Combien ont-ils gagné ?

Lorsque les autorités annoncent les saisies de drogues ou de produits contrefaits, les estimations de valeur sont souvent calculées de manière à avoir un plus grand impact médiatique.

Par exemple, les saisies de drogue ne sont pas évaluées au prix « de gros » disponible pour 100 kg, mais au prix auquel elles auraient été vendues pour la plus petite quantité possible au détail, communément appelé valeur marchande.
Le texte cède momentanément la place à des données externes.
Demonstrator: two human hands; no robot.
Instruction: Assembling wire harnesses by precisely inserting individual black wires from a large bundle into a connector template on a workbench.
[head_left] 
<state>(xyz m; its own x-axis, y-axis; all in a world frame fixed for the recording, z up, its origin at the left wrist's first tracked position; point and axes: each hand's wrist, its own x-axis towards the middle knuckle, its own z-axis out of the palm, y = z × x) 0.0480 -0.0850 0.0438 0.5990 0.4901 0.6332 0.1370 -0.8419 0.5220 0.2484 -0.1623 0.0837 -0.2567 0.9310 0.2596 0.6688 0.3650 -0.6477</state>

Les montres contrefaites achetées quelques dollars chacune au détail et valant beaucoup moins en gros sont rapportées au prix auquel un bijoutier vend une montre originale.

Dans cette optique, essayer de déchiffrer les chiffres fournis par les autorités à la suite de saisies d’IPTV est rarement simple. Dans ce cas, cependant, la police grecque adopte une approche différente.

Bénéfice financier pour les abonnés

En prenant le nombre estimé d’abonnés au service (minimum de 2 000) et en calculant le « bénéfice financier » qu’ils ont obtenu (probablement en achetant un abonnement pirate plutôt qu’un forfait officiel), la police arrive à une valeur financière des avantages pour les abonnés estimée à 420 000 euros.

Cela suggère que chaque client a évité de payer/bénéficié financièrement à hauteur de 210 euros chacun. La perte pour les sociétés de télévision par abonnement, quant à elle, est évaluée à 2 240 000 euros, soit plus de cinq fois le montant économisé par les abonnés et l’équivalent de 1 120 euros de pertes pour chacun d’entre eux.

Si l’on prend ces chiffres pour argent comptant, la différence est significative et peut être importante pour les plus de 40 personnes signalées par la police pour avoir regardé des flux illégaux.

« Le dossier comprend également 43 clients de l’organisation, pour visionnage illégal de services d’abonnement », rapporte la police.